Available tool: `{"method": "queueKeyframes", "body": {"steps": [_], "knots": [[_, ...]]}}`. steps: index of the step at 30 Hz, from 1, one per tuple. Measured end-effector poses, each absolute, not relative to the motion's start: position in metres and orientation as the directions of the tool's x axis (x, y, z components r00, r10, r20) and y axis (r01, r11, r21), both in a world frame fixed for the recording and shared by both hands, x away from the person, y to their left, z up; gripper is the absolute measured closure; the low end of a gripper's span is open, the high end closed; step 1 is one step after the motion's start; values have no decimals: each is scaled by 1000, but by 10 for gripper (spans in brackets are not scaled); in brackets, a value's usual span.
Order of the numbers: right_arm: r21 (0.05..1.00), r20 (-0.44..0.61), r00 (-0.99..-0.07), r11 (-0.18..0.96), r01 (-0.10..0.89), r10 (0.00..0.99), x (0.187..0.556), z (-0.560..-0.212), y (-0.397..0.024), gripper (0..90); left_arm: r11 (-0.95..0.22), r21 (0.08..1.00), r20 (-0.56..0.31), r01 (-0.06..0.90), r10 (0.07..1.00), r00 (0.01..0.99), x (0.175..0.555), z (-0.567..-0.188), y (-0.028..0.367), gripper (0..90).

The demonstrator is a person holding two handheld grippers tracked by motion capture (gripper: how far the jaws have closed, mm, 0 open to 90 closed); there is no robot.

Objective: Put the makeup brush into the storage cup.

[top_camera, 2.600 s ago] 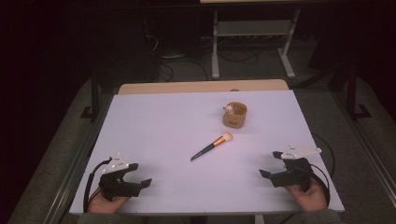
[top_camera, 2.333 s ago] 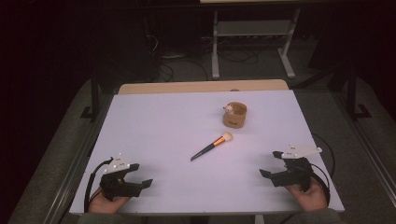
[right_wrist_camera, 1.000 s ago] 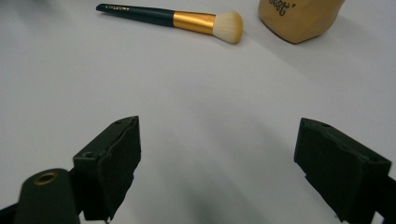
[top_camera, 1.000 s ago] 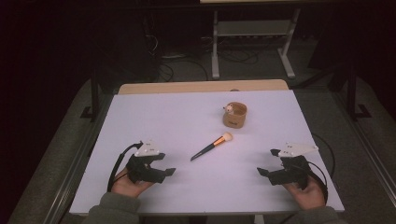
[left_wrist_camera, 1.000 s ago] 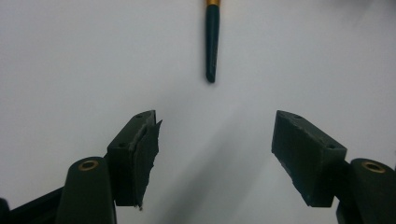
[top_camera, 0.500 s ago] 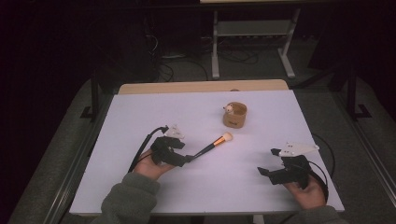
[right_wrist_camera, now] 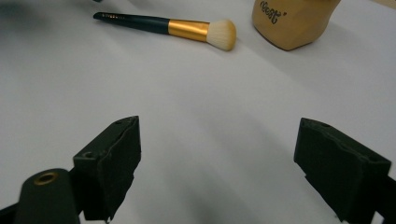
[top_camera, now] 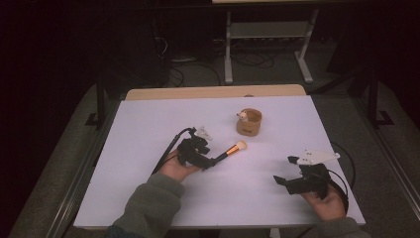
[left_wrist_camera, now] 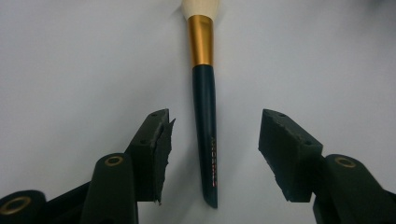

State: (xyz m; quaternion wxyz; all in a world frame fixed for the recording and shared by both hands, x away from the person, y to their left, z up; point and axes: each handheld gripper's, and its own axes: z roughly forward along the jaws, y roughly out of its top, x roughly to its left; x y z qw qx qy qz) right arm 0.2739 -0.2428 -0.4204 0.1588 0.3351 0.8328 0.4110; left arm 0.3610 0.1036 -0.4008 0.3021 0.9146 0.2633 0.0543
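Jaws of the left gripper [left_wrist_camera: 212,140] stand apart on either side of the makeup brush [left_wrist_camera: 205,102], whose dark handle lies between them untouched by either pad; they have just been closing. The brush rests flat on the white table [top_camera: 148,129], near the tan cup [top_camera: 248,122]. From above, the gripper hides the handle's end, while its own camera shows the gaps beside it. Jaws of the right gripper [right_wrist_camera: 219,163] gape wide over bare tabletop.
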Motion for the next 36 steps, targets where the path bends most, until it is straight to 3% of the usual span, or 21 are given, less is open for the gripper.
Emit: {"method": "queueKeyframes", "body": {"steps": [12, 36], "knots": [[786, 17, -729, 441, 433, 685, 275, -422, -242, 142, -727, 514, -47, 455, 506, 861, 374, -414, 73, 544], [787, 4, -734, 451, 421, 679, 275, -422, -239, 142, -748, 424, 9, 510, 567, 823, 377, -424, 54, 743]]}}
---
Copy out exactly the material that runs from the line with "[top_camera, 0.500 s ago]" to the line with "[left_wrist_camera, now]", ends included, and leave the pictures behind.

#### Result of the task:
[top_camera, 0.500 s ago] 
[right_wrist_camera, now] 
[top_camera, now] 
[left_wrist_camera, now] 

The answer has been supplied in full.